Hyper-Threading Explained And Benchmarked

Interesting. by Anonymous Coward · 2004-01-06 20:58 · Score: 5, Informative

There was an interesting discussion on the Plan9 newsgroup about hyperthreading recently, read here

Intel's Whitepaper by Cebu · 2004-01-06 21:02 · Score: 5, Informative

For those more technically inclined I would suggest reading Intel's Hyper-Threading Technology Architecture and Microarchitecture whitepaper instead.

Re:Intel's Whitepaper by arkanes · 2004-01-07 00:45 · Score: 4, Informative

Ars Technica has one also - less technical than the Intel paper but very accessible and with pretty colored diagrams.

For the real technical details by photonic · 2004-01-06 21:14 · Score: 5, Informative

The article claims to talk about the technical details of hypertreading.

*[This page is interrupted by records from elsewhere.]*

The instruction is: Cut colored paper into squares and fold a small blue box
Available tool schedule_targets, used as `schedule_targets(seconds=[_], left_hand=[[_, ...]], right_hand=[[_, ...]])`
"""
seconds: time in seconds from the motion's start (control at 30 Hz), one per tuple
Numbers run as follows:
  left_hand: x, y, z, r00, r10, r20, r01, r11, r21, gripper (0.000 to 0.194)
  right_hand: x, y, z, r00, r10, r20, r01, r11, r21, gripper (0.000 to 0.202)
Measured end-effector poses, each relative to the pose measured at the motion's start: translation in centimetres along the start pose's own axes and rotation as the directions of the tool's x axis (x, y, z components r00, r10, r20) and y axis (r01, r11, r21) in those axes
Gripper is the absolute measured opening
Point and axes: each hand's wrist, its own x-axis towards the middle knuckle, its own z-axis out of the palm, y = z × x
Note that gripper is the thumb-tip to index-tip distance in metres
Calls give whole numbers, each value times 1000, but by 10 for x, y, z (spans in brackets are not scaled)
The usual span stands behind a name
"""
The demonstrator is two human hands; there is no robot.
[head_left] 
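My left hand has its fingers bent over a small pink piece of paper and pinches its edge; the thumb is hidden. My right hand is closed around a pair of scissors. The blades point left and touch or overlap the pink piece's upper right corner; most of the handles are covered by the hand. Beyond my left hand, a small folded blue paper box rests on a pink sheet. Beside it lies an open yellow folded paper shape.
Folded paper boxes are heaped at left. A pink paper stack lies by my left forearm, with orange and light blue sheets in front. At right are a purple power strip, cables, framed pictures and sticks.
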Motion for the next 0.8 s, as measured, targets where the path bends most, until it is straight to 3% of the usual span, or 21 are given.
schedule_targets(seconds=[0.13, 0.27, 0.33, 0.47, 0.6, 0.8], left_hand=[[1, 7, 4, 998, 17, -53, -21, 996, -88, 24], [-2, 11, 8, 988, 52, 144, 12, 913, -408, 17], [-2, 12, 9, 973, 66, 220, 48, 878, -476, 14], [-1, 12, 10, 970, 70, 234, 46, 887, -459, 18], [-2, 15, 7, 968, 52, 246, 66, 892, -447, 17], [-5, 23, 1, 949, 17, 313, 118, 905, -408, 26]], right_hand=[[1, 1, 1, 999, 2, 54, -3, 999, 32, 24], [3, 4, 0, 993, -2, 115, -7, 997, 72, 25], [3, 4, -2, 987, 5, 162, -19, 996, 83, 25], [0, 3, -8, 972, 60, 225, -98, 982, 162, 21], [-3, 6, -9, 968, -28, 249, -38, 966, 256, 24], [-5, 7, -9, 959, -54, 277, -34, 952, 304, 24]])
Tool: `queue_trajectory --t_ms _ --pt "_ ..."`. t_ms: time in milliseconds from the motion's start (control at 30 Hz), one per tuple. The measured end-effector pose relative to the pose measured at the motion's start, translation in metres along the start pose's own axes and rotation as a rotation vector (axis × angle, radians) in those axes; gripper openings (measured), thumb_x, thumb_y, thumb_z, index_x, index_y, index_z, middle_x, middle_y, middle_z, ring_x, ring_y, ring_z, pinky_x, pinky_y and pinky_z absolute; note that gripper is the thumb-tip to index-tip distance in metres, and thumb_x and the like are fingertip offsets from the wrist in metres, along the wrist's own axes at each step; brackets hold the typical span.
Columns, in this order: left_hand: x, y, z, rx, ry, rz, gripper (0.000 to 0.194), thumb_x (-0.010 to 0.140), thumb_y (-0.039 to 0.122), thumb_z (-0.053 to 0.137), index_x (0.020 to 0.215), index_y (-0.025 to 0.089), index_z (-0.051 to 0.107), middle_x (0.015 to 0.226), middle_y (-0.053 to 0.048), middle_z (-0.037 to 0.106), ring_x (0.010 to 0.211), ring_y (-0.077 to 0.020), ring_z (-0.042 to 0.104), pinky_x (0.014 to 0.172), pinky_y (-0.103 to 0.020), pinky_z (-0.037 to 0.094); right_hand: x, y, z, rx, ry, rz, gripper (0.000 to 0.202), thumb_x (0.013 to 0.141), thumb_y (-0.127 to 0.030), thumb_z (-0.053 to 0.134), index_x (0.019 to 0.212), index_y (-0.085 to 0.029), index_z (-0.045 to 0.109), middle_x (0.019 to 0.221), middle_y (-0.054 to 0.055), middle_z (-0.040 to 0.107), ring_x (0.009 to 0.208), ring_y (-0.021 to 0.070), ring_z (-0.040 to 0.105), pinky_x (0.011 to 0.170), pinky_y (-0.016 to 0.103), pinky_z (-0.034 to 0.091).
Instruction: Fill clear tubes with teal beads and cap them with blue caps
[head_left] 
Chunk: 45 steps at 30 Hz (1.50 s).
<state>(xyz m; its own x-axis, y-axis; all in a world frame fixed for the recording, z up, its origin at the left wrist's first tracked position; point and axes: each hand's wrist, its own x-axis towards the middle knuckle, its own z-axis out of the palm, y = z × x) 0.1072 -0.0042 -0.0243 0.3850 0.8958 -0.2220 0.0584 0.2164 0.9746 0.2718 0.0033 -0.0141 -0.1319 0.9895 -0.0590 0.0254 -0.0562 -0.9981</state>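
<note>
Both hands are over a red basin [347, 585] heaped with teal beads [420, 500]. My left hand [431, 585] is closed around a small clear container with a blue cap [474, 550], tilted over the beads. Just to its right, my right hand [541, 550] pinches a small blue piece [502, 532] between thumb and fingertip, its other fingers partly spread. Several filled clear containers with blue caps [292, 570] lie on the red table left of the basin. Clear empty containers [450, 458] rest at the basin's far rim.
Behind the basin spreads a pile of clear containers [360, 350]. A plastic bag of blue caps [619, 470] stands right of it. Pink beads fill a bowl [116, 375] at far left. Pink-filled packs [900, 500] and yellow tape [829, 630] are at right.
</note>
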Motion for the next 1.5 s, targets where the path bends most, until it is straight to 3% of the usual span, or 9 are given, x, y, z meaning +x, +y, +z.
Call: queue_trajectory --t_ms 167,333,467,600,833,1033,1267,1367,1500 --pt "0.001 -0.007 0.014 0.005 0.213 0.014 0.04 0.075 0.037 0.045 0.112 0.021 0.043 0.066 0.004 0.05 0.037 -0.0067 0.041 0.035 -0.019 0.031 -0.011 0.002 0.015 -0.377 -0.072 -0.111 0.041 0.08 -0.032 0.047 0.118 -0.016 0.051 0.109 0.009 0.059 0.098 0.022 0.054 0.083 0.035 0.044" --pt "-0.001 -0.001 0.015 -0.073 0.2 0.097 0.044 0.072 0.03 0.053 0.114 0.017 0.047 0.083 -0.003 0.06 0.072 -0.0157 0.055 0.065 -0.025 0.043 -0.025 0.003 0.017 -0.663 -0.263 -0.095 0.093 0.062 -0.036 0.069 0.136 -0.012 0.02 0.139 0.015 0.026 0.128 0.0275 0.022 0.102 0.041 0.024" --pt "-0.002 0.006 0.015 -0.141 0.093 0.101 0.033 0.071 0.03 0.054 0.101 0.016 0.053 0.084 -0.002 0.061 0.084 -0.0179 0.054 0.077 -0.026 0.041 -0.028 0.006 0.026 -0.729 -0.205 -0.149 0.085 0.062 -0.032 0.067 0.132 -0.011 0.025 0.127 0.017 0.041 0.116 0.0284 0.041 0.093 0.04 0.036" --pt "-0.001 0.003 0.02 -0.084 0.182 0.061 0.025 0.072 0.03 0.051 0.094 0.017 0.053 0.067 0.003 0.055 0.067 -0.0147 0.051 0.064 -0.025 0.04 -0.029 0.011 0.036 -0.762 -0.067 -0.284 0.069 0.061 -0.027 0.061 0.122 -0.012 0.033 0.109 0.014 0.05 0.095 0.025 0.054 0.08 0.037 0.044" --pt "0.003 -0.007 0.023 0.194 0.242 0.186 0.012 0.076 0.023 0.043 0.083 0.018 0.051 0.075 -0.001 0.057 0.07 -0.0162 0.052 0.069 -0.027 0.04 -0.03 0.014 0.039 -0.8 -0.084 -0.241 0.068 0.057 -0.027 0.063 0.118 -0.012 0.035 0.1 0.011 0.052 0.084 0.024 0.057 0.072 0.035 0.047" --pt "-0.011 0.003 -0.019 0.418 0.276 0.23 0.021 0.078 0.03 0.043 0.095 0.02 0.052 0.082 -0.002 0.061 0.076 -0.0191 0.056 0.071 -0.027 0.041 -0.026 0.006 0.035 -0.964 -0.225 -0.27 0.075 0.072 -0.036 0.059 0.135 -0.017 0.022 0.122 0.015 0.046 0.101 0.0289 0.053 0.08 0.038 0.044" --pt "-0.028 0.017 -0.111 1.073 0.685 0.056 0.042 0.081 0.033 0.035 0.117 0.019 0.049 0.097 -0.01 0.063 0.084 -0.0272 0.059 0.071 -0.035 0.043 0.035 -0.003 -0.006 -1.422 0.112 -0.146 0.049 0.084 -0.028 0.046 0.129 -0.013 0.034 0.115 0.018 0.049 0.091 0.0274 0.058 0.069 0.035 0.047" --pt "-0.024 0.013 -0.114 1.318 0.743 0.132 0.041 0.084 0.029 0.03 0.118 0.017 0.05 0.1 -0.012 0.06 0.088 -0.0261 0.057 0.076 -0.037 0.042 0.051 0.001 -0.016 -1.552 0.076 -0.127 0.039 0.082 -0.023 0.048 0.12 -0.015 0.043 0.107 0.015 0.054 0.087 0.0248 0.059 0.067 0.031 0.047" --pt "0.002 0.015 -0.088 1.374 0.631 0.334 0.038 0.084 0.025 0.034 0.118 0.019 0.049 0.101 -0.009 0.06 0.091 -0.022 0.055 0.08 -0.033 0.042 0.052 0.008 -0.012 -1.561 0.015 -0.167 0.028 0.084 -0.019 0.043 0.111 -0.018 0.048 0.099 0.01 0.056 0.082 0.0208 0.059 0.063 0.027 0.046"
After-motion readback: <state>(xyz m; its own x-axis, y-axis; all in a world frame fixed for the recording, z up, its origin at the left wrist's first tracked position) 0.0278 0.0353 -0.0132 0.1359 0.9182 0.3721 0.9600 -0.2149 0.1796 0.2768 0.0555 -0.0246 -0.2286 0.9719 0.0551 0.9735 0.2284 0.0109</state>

At first glance, however, it seems more like yet another article in the series "Athlon beats Pentium at Doom by 1/2 frame per second".

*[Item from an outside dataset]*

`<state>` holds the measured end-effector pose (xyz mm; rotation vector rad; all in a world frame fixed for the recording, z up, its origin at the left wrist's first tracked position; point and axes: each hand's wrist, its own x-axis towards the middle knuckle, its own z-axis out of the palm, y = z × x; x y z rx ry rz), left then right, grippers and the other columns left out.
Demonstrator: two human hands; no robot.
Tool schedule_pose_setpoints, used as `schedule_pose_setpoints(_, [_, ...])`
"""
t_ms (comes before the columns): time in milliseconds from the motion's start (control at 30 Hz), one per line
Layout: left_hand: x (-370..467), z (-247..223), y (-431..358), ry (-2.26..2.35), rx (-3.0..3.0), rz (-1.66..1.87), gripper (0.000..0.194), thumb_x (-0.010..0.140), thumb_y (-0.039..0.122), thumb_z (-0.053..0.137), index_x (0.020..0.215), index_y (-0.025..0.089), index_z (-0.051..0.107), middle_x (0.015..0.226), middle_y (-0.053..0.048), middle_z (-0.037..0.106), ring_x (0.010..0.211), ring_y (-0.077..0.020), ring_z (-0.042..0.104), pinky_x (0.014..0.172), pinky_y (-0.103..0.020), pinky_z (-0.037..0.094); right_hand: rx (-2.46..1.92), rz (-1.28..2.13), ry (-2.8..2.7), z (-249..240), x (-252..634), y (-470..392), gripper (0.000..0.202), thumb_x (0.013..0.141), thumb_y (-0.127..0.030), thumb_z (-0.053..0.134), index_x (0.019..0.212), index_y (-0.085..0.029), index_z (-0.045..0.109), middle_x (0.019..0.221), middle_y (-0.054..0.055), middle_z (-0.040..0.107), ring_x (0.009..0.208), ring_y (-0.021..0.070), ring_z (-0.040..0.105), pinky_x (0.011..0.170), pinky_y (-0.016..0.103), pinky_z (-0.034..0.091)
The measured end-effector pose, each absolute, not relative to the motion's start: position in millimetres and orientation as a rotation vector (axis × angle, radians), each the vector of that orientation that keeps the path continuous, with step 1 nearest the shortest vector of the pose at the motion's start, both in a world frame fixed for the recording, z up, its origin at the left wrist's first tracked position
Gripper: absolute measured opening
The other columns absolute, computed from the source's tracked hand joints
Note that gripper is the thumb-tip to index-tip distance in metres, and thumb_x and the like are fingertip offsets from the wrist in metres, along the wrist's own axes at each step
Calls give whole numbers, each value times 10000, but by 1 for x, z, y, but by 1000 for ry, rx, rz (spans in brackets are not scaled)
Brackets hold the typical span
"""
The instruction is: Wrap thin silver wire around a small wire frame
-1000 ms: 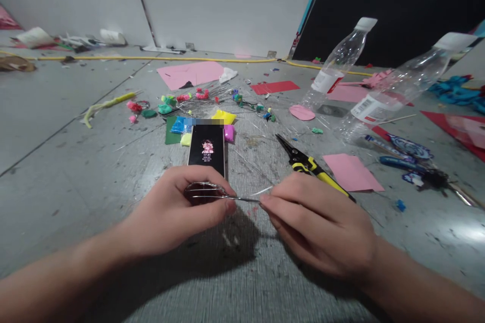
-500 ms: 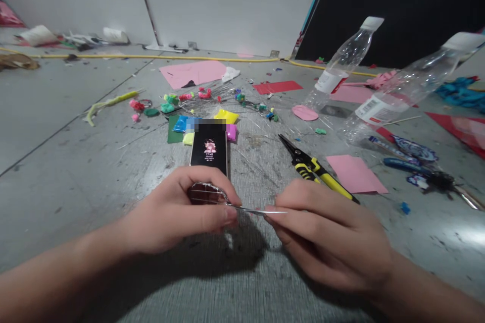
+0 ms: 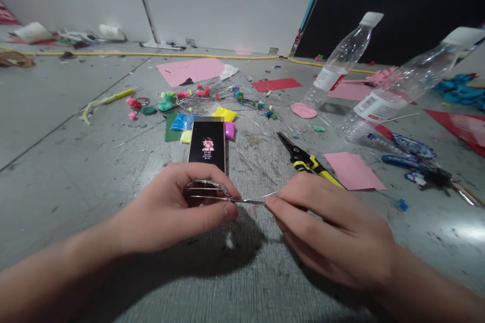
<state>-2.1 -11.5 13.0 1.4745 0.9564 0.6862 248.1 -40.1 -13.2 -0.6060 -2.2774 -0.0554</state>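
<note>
Above the gray surface, the left hand curves inward, thumb and index finger pinching the twisted silver wire. Opposite, the right hand pinches the wire's other end, fingers folded. The wire spans the gap between both hands; its looped portion lies within the left hand's curl. Beyond the left hand, the phone displays "17:41". Label text on the two bottles is illegible.
</note>
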Motion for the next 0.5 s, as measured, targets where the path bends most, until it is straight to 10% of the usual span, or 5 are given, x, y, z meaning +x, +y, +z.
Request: schedule_pose_setpoints(500, [1,8,-10,981,1497,605,49,756,189,782,773,184,737,562,52,595,491,-85,475,440,-158,374,-594,-80,-2346,-10,248,-38,241,1053,-23,489,1012,-109,710,772,71,687,718,198,599,614,343,499])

If you are really interested in the how and why of hypertreading in suggest you read trough the lecture notes of Computer System Architecture at MIT OpenCourseWare. This gives you enough background to race trough all the articles at Ars Techica et al.

--
karma police: arrest this man, he talks in maths; he buzzes like a fridge, he's like a detuned radio. [radiohead]

Re:Ever buy a car with auto-everything? by BlueBiker · 2004-01-06 21:28 · Score: 5, Informative

Well Intel is already encountering heat problems which limit how fast they can crank the clockspeed. Hyperthreading is a moderately successful attempt to make use of the available execution units on the chip which would otherwise sit idle. It's also not so new and untested, it has been implemented but not enabled on earlier P4 steppings.

Athlon and Athlon64 are generally better able to make use of their execution units, and wouldn't benefit from HT as much as P4/Xeon.

YHBT HAND! by TheMidget · 2004-01-06 21:38 · Score: 4, Informative

Indeed, you've bitten on the following hooks:

FDIV error: yes, it was division, not addition. However, conditions ware far less specific as Intel would have liked us to believe...
CISC vs RISC: you correctly pointed out that Pentiums still are CISC (even though they nowadays have a RISC core)

And you've missed the following hooks:

CAFEBABE: that's java's magic number. The code that used to lock up Pentium II's was F00FC7C8
Hyperthreading and the OS's job: no, hyperthreading does not do sth which the OS normally would do. It just pretends that there is a second processor. The OS is still responsible to assign threads to both virtual processors, just like it would do with two real processors!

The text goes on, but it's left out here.